Description
Collections : Archéologie,Arts décoratifs,Beaux-Arts,Art moderne et contemporain,Ethnologie,Afrique,Amérique,Asie,Océanie
Thématiques : Antiquités étrangères : Grecques et romaines, Egyptiennes;Archéologie nationale : Préhistoire, Protohistoire;Art moderne et contemporain;Arts décoratifs : Céramique, Mobilier, Orfèvrerie, Textiles, Verrerie;Beaux-Arts : Dessin, Peinture, Sculpture;Civilisations extra-européennes : Africaines, Américaines, Asiatiques, Océaniennes
Paysages du XVIe au XXe siècles ; Grand nombre de portraits XVIe - XVIIIe siècles ; Un fonds allant du néoclassicisme au romantisme ; Artistes de Provence. La peinture religieuse compte plusieurs tableaux provenant des églises d’Avignon. Plafonds de l’ancien Hôtel de ville, oeuvres venues d’hôtels particuliers témoignant de la richesse des décors civils avignonnais ; Art italien : peinture et sculpture ; Natures mortes flamandes, françaises et italiennes ; Ensemble de bronzes du XVIe au XVIIe siècles, italiens ou nordiques ; Orfèvrerie des XVIIe et XVIIIe siècle ; Tapisserie des Gobelins représentant Jason conquérant la Toison d’or.
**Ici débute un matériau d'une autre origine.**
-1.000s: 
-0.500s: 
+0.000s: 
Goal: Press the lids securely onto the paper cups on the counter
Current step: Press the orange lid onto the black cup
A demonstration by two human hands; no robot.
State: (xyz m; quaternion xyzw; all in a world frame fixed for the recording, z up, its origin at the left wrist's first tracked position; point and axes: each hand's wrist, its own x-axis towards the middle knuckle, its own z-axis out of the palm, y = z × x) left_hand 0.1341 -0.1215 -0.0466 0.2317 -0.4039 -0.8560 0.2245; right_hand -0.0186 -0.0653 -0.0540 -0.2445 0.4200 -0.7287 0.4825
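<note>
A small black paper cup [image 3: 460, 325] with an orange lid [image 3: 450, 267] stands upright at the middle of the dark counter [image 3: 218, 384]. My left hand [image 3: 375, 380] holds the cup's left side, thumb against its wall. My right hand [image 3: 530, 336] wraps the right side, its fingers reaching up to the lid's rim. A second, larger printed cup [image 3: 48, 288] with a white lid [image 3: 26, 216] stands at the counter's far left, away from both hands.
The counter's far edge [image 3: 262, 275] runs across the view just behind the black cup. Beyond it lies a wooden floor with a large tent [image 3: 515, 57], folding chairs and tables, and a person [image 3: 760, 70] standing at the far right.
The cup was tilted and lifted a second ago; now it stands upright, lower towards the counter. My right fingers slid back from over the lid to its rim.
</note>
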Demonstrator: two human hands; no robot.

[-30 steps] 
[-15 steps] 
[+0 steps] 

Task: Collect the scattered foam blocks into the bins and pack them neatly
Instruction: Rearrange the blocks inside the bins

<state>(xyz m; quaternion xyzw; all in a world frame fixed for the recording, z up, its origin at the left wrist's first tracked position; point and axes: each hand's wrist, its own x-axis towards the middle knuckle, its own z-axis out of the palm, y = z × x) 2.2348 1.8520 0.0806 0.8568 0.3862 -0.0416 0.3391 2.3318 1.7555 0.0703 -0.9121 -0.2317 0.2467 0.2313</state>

Joseph-Ignace de Villeneuve-Martignan, élu en 1735 à vingt-deux ans au conseil de ville avait décidé un an auparavant de transformer l’ancien logis de sa famille, confiant les premiers travaux à l’architecte Thomas Lainée. En 1738, il devient premier consul et engage, trois ans plus tard, l’architecte Jean-Baptiste Franque et son fils François pour bâtir une demeure qui est encore aujourd’hui le plus bel hôtel seigneurial d’Avignon. Ruiné, il est contraint d’interrompre les travaux en 1754. Le bâtiment passera ensuite de mains en mains et sera transformé après la Révolution par ses propriétaires successifs jusqu’en 1833. La Ville d’Avignon l’acquiert alors pour y loger le musée municipal, trop à l’étroit dans l’ancien couvent Saint-Martial. Les travaux menés par Renaux et d’Eyssautier ne laisseront, dans un état proche de celui du XVIIIe siècle. Les façades, restaurées par les Monuments historiques de 1986 à 1991, sont dans un état très voisin de l’origine, de même que sont encore présents « les grands arbres du jardin » déjà célébrés par Stendhal, en 1837, dans ses Mémoires d’un touriste. Si on lit difficilement ce qu’était l’économie générale de l’hôtel dans l’édifice actuel, on sait néanmoins que la cour d’entrée était fermée sur la rue par une porte de bois remplacée dès 1886 par l’actuel ouvrage de fer forgé dû au talent du ferronnier avignonnais Noël Biret. L’entrée principale était située au centre, en haut d’un perron pentagonal. Au dessus de la porte figurent encore les armes de Villeneuve-Martignan et de son épouse, Henriette-Victoire de Sade.